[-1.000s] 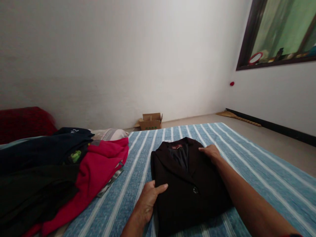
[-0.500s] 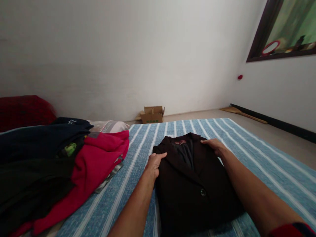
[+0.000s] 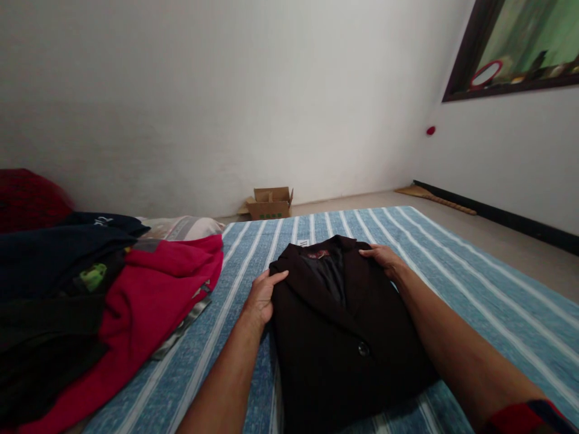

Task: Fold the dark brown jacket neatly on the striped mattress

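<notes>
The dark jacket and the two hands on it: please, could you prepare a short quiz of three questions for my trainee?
1. Which pattern has the blue bed cover: (A) dots, (B) stripes, (C) checks?
2. True or false: the left hand and the right hand both touch the dark jacket.
3. Complete: the pink garment lies nearer to the ___ hand.

Key: 1. B; 2. true; 3. left.

White wall (image 3: 280,90) at 12, dark-framed window (image 3: 525,45) at 2, beige floor (image 3: 520,248) at 3, black baseboard (image 3: 520,224) alongside. Dim light.
</notes>
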`<action>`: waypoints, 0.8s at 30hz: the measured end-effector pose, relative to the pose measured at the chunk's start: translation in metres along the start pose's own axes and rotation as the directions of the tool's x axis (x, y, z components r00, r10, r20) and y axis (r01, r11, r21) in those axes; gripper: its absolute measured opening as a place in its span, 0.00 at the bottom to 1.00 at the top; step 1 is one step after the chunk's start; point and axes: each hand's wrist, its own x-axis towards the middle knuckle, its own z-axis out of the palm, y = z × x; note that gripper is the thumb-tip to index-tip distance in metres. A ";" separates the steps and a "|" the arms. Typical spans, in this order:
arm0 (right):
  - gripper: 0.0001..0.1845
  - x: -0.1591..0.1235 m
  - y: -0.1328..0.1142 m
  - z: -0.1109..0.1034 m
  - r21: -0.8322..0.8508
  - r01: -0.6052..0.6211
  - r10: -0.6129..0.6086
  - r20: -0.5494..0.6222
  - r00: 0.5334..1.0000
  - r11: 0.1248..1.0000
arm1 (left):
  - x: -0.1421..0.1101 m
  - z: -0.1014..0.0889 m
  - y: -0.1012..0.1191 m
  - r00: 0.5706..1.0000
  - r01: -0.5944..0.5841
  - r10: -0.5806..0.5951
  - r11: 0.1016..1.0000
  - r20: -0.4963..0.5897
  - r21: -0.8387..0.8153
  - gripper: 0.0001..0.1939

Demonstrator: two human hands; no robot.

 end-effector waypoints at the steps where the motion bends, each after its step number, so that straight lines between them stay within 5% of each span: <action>1: 0.09 -0.001 0.000 0.000 0.006 0.005 -0.005 0.003 1.000 1.000 | 0.003 0.000 0.002 1.000 0.025 -0.025 1.000 0.004 -0.004 0.14; 5: 0.07 0.001 -0.001 0.000 0.005 0.005 -0.005 -0.006 1.000 1.000 | 0.015 -0.002 0.010 0.993 0.121 -0.121 0.992 0.005 0.027 0.09; 10: 0.09 0.010 0.001 -0.002 -0.024 0.029 -0.030 -0.010 1.000 0.999 | 0.025 -0.004 0.007 0.994 -0.091 0.098 0.987 -0.040 0.135 0.17; 15: 0.06 0.017 0.007 -0.004 -0.086 0.018 -0.023 -0.057 0.998 0.996 | 0.033 -0.005 0.003 0.978 -0.158 0.188 0.952 -0.091 0.262 0.21; 24: 0.08 0.015 0.010 -0.004 -0.095 0.073 -0.078 -0.050 0.996 0.993 | 0.052 -0.008 0.014 0.981 -0.127 0.155 0.969 -0.121 0.210 0.26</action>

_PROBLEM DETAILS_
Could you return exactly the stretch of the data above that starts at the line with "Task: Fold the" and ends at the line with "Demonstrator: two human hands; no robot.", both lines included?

_EXPECTED ANSWER_
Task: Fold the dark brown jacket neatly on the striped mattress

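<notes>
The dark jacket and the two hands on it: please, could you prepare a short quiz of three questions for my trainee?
1. Which pattern has the blue bed cover: (A) dots, (B) stripes, (C) checks?
2. True or false: the left hand and the right hand both touch the dark jacket.
3. Complete: the pink garment lies nearer to the ___ hand.

Key: 1. B; 2. true; 3. left.

White wall (image 3: 280,90) at 12, dark-framed window (image 3: 525,45) at 2, beige floor (image 3: 520,248) at 3, black baseboard (image 3: 520,224) alongside. Dim light.
</notes>
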`<action>`: waypoints, 0.8s at 30hz: the measured end-effector pose, relative to the pose measured at the chunk's start: translation in metres along the start pose's own axes and rotation as the directions of the tool's x axis (x, y, z components r00, r10, r20) and y axis (r01, r11, r21) in those axes; gripper: its absolute measured opening as a place in its span, 0.00 at the bottom to 1.00 at the top; step 1 is one step after the chunk's start; point and axes: each hand's wrist, its own x-axis towards the middle knuckle, its own z-axis out of the palm, y = z × x; note that gripper is the thumb-tip to index-tip distance in metres. A ";" separates the steps and a "|" the arms. Typical spans, in this order:
arm0 (right):
  - gripper: 0.0001..0.1845
  - x: -0.1591..0.1235 m
  - y: -0.1328..0.1142 m
  - z: -0.1109..0.1034 m
  - r21: -0.8322..0.8508
  - r01: -0.6052..0.6211
  - r10: -0.6129..0.6086
  - r20: -0.5494..0.6222
  - r00: 0.5334..1.0000
  - r11: 0.1248..1.0000
arm1 (left):
  - x: -0.1421..0.1101 m
  - z: -0.1014..0.0889 m
  - y: -0.1012..0.1191 m
  - r00: 0.5706..1.0000
  - r01: -0.5944..0.5841
  - r10: -0.5806..0.5951
  - r11: 0.1016..1.0000
  - r20: -0.4963..0.5897
  - r21: -0.8387..0.8153
  - gripper: 0.0001..0.1939

Demonstrator: two human hands; no robot.

Nothing more remains to be added to this answer.